Ce réseau criminel opérait sous le couvert de structures de marketing de réseau baptisées QNET, IGNITE et UNIMEC. Les investigations ont permis l’interpellation de six coordinateurs de premier plan basés au Cameroun, ainsi que de sept représentants actifs ou intermédiaires. Les forces de l’ordre ont également localisé plusieurs maisons servant de bases logistiques et d’hébergement dans les villes de Douala, Bafoussam, Ebolowa, Kye-Ossi, Bertoua, Ngaoundéré, Maroua, Garoua et Yaoundé.
Selon le Colonel Atangana Fiacre Kisito, Directeur Central de la Coordination Adjoint (DCC-A) et Directeur de l’Emploi et des Structures (DES), les commanditaires de ce trafic sont basés en Malaisie et disposent de ramifications en Afrique de l’Ouest et Centrale. Leurs cibles privilégiées sont les jeunes en situation précaire, les demandeurs d’emploi, les étudiants et les candidats à l’émigration. Le mode opératoire consiste à attirer les victimes par des offres d’emploi ou de formation à l’étranger, des promesses de rendements élevés, des garanties sans risque et des recrutements agressifs.
Une fois recrutées, les victimes devaient payer des frais élevés et étaient regroupées dans des concessions transformées en dortoirs collectifs, où elles subissaient un encadrement coercitif et une pression constante.

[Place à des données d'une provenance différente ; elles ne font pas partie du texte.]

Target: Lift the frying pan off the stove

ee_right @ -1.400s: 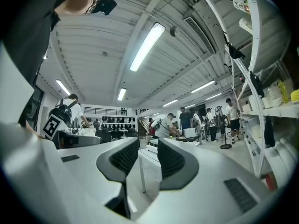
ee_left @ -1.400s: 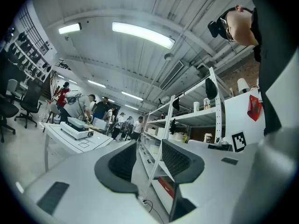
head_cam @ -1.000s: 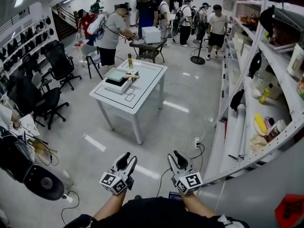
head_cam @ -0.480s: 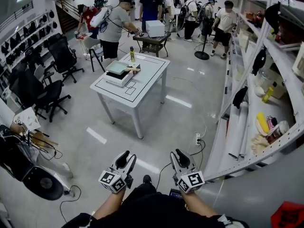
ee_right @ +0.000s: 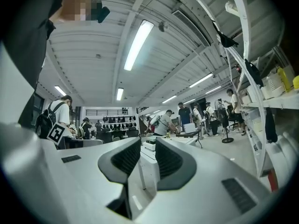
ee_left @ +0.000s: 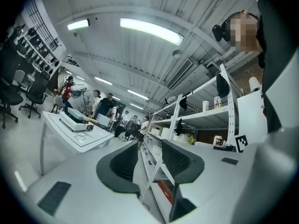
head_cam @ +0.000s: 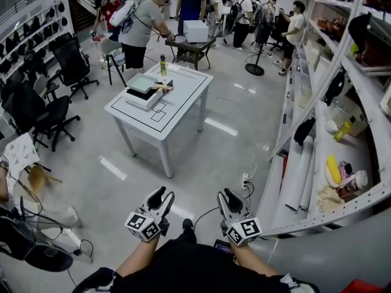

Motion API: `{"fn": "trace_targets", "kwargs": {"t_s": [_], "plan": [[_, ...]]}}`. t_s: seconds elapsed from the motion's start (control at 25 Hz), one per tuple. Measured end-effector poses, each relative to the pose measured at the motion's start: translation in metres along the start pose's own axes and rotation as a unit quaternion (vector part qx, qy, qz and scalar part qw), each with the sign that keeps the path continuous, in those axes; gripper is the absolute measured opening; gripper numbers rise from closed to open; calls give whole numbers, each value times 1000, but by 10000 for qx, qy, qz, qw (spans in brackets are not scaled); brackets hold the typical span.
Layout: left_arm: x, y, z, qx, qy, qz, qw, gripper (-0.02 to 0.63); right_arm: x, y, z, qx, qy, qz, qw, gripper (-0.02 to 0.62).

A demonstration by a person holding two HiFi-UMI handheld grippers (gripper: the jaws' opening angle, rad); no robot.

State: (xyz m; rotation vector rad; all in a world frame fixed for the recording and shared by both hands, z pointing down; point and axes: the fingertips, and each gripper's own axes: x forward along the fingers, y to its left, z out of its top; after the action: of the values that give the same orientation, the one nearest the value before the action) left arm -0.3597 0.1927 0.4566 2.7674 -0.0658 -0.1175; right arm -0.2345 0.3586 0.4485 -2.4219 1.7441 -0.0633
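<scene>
Frying pan [head_cam: 148, 81]: flat, pale green top with a wooden handle. It sits on the white stove [head_cam: 140, 97] at the far-left part of the white table [head_cam: 178, 101]. It is well ahead of both sets of jaws and to the left of the left gripper's line. Neither gripper touches it.

Left of the table: black office chairs [head_cam: 38, 112]. Beyond the stove, on the table's far edge, stands a small bottle [head_cam: 162, 64]. Several people [head_cam: 142, 24] stand at the far end of the room, behind the table.

Left gripper [head_cam: 161, 197]: held low, close to the person's body, pointing forward over bare floor. Its jaws are spread with a clear gap between them. Nothing sits between them. In its own view the table and stove lie to the left of the jaws, far off.

Right gripper [head_cam: 226, 196]: just beside the left one, at the same height. Its jaws are parted by a narrower gap and hold nothing. In its own view the distant table shows through the gap.

Right of the right jaws: long white shelving [head_cam: 342, 133] carrying bottles, rolls and mixed small items.
</scene>
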Motion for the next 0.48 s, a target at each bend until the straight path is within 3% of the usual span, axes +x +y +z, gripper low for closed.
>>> {"fn": "trace_targets", "kwargs": {"t_s": [0.48], "plan": [[121,77,48,138,-357,-22,9993,172,122,-66,42,-487,-122,139,9986,106]]}}
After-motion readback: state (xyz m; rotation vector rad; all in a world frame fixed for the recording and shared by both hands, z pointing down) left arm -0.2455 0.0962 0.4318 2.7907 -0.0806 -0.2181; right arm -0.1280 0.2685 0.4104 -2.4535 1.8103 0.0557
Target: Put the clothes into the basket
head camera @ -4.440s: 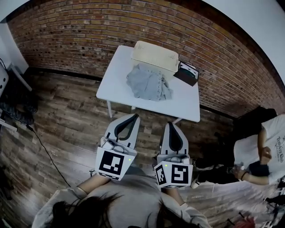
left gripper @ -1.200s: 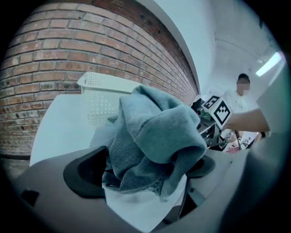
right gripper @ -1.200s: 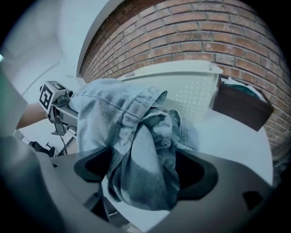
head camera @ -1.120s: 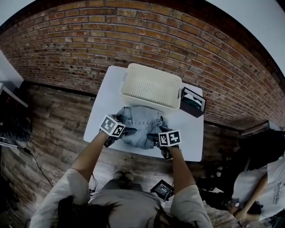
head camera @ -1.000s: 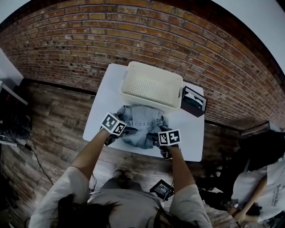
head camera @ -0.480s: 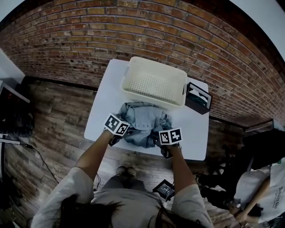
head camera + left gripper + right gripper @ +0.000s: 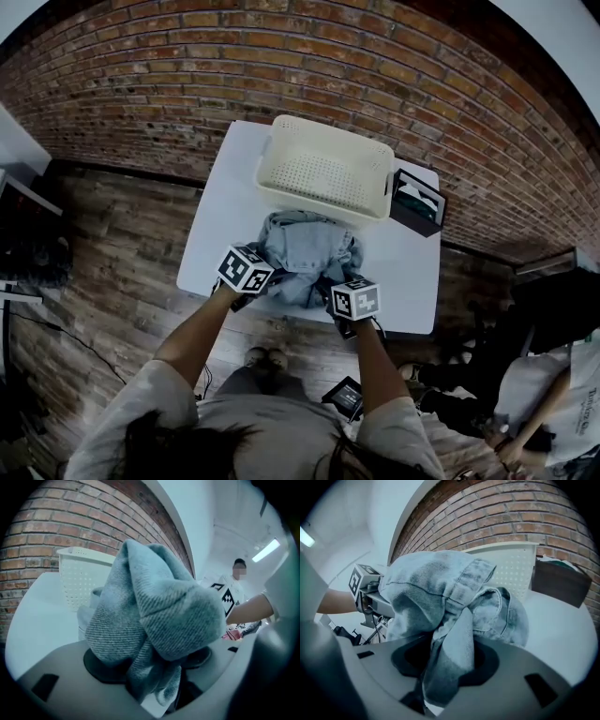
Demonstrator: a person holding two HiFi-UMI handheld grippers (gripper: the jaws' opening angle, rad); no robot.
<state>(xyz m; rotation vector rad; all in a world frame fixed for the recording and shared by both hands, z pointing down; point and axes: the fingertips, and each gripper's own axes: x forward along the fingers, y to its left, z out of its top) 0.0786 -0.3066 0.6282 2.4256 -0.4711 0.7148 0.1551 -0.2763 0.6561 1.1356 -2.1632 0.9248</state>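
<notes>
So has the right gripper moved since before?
Yes. The right gripper went forward from off the table to its near edge, fingers closing on the jeans.

Basket [image 7: 325, 171] is set on the table [image 7: 217, 216] toward its 12 o'clock edge. Clothes [image 7: 307, 248] are heaped just before the basket, at its 6 o'clock. 1 box [image 7: 418, 201] is placed just beside the basket at 3 o'clock. 1 person [image 7: 553, 394] is seen well apart from the table, at 4 o'clock.
</notes>
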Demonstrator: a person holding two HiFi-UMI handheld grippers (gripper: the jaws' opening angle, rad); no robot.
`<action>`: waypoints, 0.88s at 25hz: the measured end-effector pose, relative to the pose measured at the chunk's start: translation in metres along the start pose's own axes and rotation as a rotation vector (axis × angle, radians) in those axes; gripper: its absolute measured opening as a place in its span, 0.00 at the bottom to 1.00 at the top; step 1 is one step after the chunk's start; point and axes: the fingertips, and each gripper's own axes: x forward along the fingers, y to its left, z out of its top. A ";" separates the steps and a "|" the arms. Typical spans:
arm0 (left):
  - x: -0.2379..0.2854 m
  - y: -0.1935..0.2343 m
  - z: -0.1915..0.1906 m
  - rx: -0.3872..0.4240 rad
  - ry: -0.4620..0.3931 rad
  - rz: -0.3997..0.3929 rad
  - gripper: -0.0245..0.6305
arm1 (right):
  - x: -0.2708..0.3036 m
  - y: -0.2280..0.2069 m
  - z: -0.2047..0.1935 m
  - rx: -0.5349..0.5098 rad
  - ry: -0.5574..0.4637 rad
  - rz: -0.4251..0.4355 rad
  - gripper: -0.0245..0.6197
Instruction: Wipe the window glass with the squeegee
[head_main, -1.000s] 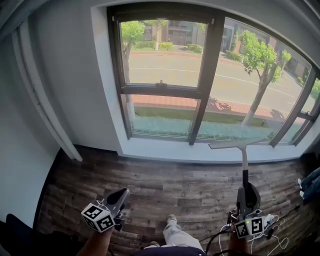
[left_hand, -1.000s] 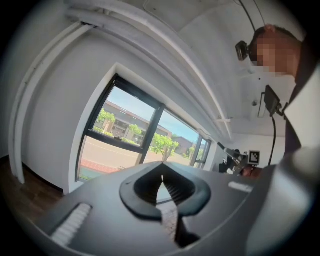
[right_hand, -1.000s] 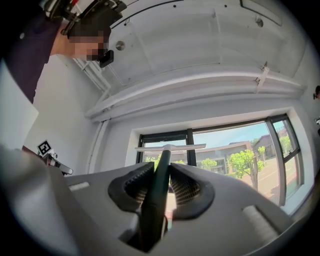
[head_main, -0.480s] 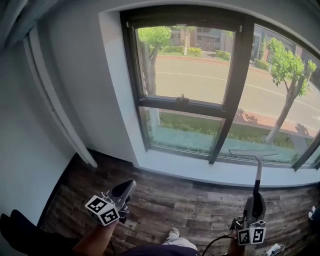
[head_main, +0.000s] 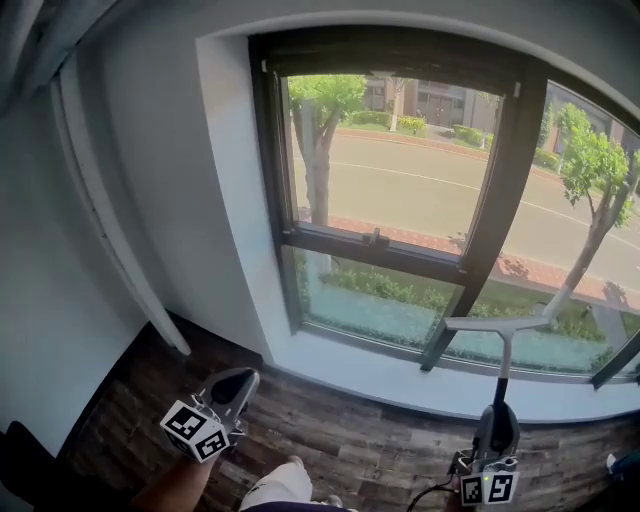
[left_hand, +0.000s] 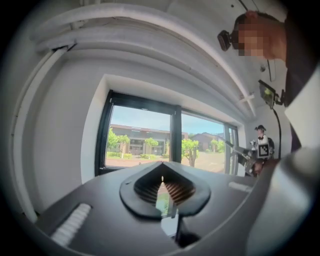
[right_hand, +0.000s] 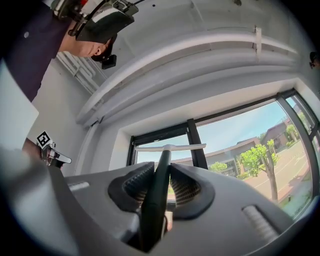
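Note:
The squeegee (head_main: 503, 352) has a pale T-shaped blade (head_main: 497, 324) on a white stem and a dark handle. It stands upright in front of the lower window glass (head_main: 385, 310), near the dark centre mullion (head_main: 487, 215). My right gripper (head_main: 497, 425) is shut on its handle at the lower right; the handle (right_hand: 156, 192) shows pinched between the ribbed pads and the blade (right_hand: 169, 147) above. My left gripper (head_main: 238, 381) hangs at the lower left over the floor, shut with nothing in it; its jaws (left_hand: 162, 190) meet in the left gripper view.
The window has a dark frame (head_main: 270, 190) with a latch (head_main: 375, 238) on the horizontal bar and a white sill (head_main: 400, 375) below. White wall (head_main: 160, 190) lies to the left, with a white strip (head_main: 110, 240) slanting down it. Dark wood floor (head_main: 340, 440) runs underfoot.
The head view has swung upward and left, so more of the upper pane shows. The squeegee has risen with the right gripper, its blade now higher against the lower pane. The left gripper has dropped slightly.

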 end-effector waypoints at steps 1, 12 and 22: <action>0.009 0.006 -0.004 -0.013 0.003 -0.004 0.04 | 0.008 -0.001 -0.004 -0.005 0.008 -0.003 0.20; 0.150 0.112 0.002 -0.029 -0.007 -0.150 0.04 | 0.120 0.007 -0.039 -0.034 0.016 -0.137 0.20; 0.252 0.206 0.012 0.018 0.035 -0.279 0.04 | 0.216 0.038 -0.062 -0.054 0.011 -0.244 0.20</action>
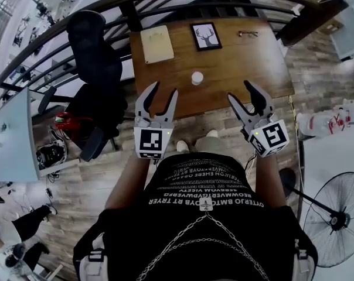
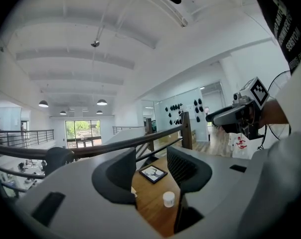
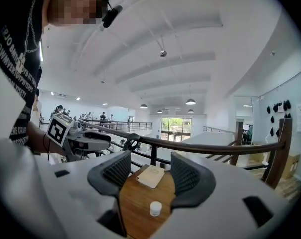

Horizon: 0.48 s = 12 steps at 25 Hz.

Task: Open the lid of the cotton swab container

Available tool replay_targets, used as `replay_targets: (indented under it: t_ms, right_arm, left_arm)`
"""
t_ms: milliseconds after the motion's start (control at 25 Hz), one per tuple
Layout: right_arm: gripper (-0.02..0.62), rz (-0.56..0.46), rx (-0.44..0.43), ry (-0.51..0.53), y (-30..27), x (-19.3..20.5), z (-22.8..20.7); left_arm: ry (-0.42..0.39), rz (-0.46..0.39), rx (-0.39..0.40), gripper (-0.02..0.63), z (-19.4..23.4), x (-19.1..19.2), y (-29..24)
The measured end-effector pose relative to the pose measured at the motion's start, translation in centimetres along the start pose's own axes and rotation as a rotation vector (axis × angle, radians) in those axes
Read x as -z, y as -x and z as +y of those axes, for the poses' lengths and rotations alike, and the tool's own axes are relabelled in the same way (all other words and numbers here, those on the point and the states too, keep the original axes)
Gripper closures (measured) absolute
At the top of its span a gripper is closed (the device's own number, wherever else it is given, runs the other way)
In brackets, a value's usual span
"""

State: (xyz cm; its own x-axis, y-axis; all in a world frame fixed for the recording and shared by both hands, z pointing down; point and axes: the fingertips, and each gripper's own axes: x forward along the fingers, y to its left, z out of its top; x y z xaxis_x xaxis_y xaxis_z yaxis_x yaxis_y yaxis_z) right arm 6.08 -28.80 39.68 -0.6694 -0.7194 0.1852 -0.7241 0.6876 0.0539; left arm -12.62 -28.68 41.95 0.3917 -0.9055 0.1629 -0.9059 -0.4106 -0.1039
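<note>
Left gripper (image 1: pixel 165 89): jaws moderately apart, nothing between the pads; held in the air in front of the person, tips over the near edge of the wooden table (image 1: pixel 241 69). Right gripper (image 1: pixel 240 91): jaws wide apart, likewise empty; held beside the left one at about the same level, well apart from it. Cotton swab container (image 1: pixel 197 78): small white round pot, upright, lid on; it stands on the table ahead of both grippers, touched by neither, and in the head view lies between them; each gripper view shows it low in the gap between that gripper's jaws, beyond the tips. Farther back on the table: a cream notebook (image 1: pixel 157 44) at the left; a framed deer picture (image 1: pixel 206 36) beside it; a pair of glasses (image 1: pixel 247 34) at the right. A dark railing (image 1: pixel 60 25) borders the table's far side; a black chair (image 1: pixel 95 51) stands left of the table.
</note>
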Motion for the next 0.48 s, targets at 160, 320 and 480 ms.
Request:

Certaines victimes du sud du pays étaient transférées via Garoua vers le Nigeria, tandis que des étrangers, notamment des Tchadiens, étaient intégrés dans les réseaux locaux à Yaoundé, dans les quartiers Awae, Tam-Tam, Mvan et Nkozoa.
Face à l’ampleur du phénomène, le Colonel Atangana Fiacre Kisito a appelé les populations à la vigilance et à ne pas se laisser séduire par des vendeurs d’illusions, des offres alléchantes d’entreprises en ligne ou des propositions de proches. L’enquête se poursuit et vise activement deux individus formellement identifiés et localisés en République Démocratique du Congo et en République Centrafricaine. Les mis en cause seront présentés dans les prochains jours au Procureur de la République près le Tribunal de Grande Instance de Yaoundé.